Task goal
The complete listing should be restated exactly.

** Data records follows **

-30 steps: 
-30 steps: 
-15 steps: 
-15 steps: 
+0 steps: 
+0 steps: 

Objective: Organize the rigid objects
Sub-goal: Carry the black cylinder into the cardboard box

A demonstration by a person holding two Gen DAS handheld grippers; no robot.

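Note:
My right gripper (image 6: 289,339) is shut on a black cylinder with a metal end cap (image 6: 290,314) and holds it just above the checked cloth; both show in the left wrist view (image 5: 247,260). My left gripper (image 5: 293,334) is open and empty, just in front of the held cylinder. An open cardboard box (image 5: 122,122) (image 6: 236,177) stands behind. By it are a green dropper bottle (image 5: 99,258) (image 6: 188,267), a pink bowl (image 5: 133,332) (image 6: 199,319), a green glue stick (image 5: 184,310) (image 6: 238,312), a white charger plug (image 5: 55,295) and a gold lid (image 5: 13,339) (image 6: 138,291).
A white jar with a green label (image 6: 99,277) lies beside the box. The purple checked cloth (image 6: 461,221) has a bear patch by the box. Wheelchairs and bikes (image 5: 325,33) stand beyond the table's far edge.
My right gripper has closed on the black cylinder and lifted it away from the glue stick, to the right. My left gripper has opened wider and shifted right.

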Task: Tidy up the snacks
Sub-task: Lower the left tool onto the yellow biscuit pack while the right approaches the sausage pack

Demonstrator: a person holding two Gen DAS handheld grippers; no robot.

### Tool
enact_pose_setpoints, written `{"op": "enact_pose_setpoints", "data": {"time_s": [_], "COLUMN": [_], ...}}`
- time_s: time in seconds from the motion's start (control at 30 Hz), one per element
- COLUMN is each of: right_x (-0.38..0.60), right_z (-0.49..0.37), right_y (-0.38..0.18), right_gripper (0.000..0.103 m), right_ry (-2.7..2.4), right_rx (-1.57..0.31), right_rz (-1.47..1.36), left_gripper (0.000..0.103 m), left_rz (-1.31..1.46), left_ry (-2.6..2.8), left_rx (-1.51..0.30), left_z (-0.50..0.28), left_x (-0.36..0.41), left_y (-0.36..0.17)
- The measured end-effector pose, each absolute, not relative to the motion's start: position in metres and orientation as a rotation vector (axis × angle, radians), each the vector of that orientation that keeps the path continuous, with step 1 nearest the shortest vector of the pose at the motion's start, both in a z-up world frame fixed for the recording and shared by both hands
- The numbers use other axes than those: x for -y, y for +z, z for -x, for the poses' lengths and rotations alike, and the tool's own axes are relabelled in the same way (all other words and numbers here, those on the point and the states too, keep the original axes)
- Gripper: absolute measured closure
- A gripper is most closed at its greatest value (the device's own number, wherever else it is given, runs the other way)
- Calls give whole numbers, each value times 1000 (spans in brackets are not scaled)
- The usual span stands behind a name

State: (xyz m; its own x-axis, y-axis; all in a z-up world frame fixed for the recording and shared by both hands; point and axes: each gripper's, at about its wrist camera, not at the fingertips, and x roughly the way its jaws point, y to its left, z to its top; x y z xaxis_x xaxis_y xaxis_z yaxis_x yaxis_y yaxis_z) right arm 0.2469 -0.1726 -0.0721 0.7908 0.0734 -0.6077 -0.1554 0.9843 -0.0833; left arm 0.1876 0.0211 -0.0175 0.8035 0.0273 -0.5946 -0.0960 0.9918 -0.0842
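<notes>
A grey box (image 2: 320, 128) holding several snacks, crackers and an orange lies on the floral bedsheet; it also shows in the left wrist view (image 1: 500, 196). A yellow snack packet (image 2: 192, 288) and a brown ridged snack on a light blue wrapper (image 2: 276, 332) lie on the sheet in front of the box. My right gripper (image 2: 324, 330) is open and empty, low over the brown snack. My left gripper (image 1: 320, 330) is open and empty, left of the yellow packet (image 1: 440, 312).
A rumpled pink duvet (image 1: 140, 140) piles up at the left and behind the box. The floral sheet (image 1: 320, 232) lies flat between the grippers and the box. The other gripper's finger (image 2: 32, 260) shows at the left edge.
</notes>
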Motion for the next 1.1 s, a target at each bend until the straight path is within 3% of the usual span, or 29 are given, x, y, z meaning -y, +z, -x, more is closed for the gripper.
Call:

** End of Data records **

Reply to the exercise
-30 steps: 
-30 steps: 
-15 steps: 
-15 steps: 
+0 steps: 
+0 steps: 

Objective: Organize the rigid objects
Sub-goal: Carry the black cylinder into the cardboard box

A demonstration by a person holding two Gen DAS handheld grippers; no robot.

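Note:
My right gripper (image 6: 289,339) is shut on a black cylinder with a metal end cap (image 6: 290,314) and holds it just above the checked cloth; both show in the left wrist view (image 5: 247,260). My left gripper (image 5: 293,334) is open and empty, just in front of the held cylinder. An open cardboard box (image 5: 122,122) (image 6: 236,177) stands behind. By it are a green dropper bottle (image 5: 99,258) (image 6: 188,267), a pink bowl (image 5: 133,332) (image 6: 199,319), a green glue stick (image 5: 184,310) (image 6: 238,312), a white charger plug (image 5: 55,295) and a gold lid (image 5: 13,339) (image 6: 138,291).
A white jar with a green label (image 6: 99,277) lies beside the box. The purple checked cloth (image 6: 461,221) has a bear patch by the box. Wheelchairs and bikes (image 5: 325,33) stand beyond the table's far edge.
My right gripper has closed on the black cylinder and lifted it away from the glue stick, to the right. My left gripper has opened wider and shifted right.
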
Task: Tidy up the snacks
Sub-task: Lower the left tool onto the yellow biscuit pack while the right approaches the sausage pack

Demonstrator: a person holding two Gen DAS handheld grippers; no robot.

### Tool
enact_pose_setpoints, written `{"op": "enact_pose_setpoints", "data": {"time_s": [_], "COLUMN": [_], ...}}`
- time_s: time in seconds from the motion's start (control at 30 Hz), one per element
- COLUMN is each of: right_x (-0.38..0.60), right_z (-0.49..0.37), right_y (-0.38..0.18), right_gripper (0.000..0.103 m), right_ry (-2.7..2.4), right_rx (-1.57..0.31), right_rz (-1.47..1.36), left_gripper (0.000..0.103 m), left_rz (-1.31..1.46), left_ry (-2.6..2.8), left_rx (-1.51..0.30), left_z (-0.50..0.28), left_x (-0.36..0.41), left_y (-0.36..0.17)
- The measured end-effector pose, each absolute, not relative to the motion's start: position in metres and orientation as a rotation vector (axis × angle, radians), each the vector of that orientation that keeps the path continuous, with step 1 nearest the shortest vector of the pose at the motion's start, both in a z-up world frame fixed for the recording and shared by both hands
- The numbers use other axes than those: x for -y, y for +z, z for -x, for the poses' lengths and rotations alike, and the tool's own axes are relabelled in the same way (all other words and numbers here, those on the point and the states too, keep the original axes)
- Gripper: absolute measured closure
- A gripper is most closed at its greatest value (the device's own number, wherever else it is given, runs the other way)
- Calls give whole numbers, each value times 1000 (spans in brackets are not scaled)
- The usual span stands behind a name

State: (xyz m; its own x-axis, y-axis; all in a z-up world frame fixed for the recording and shared by both hands; point and axes: each gripper's, at about its wrist camera, not at the fingertips, and x roughly the way its jaws point, y to its left, z to its top; x y z xaxis_x xaxis_y xaxis_z yaxis_x yaxis_y yaxis_z) right arm 0.2469 -0.1726 -0.0721 0.7908 0.0734 -0.6077 -0.1554 0.9843 -0.0833; left arm 0.1876 0.0211 -0.0175 0.8035 0.0273 -0.5946 -0.0960 0.9918 -0.0842
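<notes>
A grey box (image 2: 320, 128) holding several snacks, crackers and an orange lies on the floral bedsheet; it also shows in the left wrist view (image 1: 500, 196). A yellow snack packet (image 2: 192, 288) and a brown ridged snack on a light blue wrapper (image 2: 276, 332) lie on the sheet in front of the box. My right gripper (image 2: 324, 330) is open and empty, low over the brown snack. My left gripper (image 1: 320, 330) is open and empty, left of the yellow packet (image 1: 440, 312).
A rumpled pink duvet (image 1: 140, 140) piles up at the left and behind the box. The floral sheet (image 1: 320, 232) lies flat between the grippers and the box. The other gripper's finger (image 2: 32, 260) shows at the left edge.
</notes>
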Motion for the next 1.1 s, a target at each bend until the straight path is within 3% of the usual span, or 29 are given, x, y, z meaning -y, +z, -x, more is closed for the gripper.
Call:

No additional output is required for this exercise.